A new report from from the Trust for America's Health confirms it: We're not as unhealthy as the rest of really unhealthy America. Sure, we're pretty unhealthy, but for now let's take in the good news and celebrate with a Double Down.

California is America's 41st fattest state, sitting in the second tier amongst Utah, Montana and some states in the Northeast. Colorado is the fittest, which is not surprising to anyone with friends from there -- they're always hiking a mountain with a kayak strapped to their back while pregnant. Most of the fat states lost the Civil War.

This data actually matters a great deal to state budget writers, and there's public policies we can enact to improve the situation.

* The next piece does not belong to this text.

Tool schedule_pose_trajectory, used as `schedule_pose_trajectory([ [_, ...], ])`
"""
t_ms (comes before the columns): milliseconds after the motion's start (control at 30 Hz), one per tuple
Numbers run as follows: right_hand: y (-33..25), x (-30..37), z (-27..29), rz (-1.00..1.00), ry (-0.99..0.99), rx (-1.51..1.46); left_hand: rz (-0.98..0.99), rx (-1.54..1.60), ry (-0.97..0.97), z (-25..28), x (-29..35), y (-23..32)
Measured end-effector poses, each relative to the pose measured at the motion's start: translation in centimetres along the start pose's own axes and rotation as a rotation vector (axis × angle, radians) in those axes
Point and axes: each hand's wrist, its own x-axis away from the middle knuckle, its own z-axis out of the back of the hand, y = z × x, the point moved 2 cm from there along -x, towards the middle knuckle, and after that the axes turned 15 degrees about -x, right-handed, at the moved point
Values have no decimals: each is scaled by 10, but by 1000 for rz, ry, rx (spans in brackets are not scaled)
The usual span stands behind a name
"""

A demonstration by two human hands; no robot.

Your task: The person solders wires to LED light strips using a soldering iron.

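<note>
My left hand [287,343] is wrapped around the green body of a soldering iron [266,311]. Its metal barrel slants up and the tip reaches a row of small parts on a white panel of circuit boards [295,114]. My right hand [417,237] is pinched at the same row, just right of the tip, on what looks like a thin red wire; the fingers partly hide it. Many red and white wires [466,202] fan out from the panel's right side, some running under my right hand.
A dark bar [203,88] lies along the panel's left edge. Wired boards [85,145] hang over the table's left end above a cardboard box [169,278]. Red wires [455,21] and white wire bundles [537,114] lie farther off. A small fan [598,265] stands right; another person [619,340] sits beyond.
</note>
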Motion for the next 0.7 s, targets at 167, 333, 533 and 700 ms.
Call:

The report notes some stuff the Legislature has done to get a handle on childhood obesity especially:

--We set nutritional standards for school food that's stricter than current U.S. Department of Agriculture (USDA) requirements.

--We have nutritional standards for foods sold in schools on á la carte lines, in vending machines, in school stores, or through bake sales. Meaning, less junk food.

--We're screening kids for obesity.

--We have "Complete Streets" legislation which sought to give some relief to pedestrians and cyclists.

Discouragingly, we're 25th in childhood obesity, with 15 percent of kids obese. Nearly one-quarter of our adults are obese.

Health care comprises a significant share of public budgets, both through Medicaid spending on the poor and blind, and the funding of public employee health benefits. Obese children are at huge risk for Type 2 Diabetes, which is a very expensive chronic disease, so getting Californians healthier could make our tax bills lower, while also reducing significant suffering.

How to do it? Locally, we can develop more walkable neighborhoods and parks so kids can be active. Nationally, we can make healthy food less expensive and unhealthy food more expensive. We could do this by shifting money from subsidies for corn (which is processed into sugar for soda and junk food) to subsidies for getting healthy food in the hands of people who need it.

And that's today's nanny state post.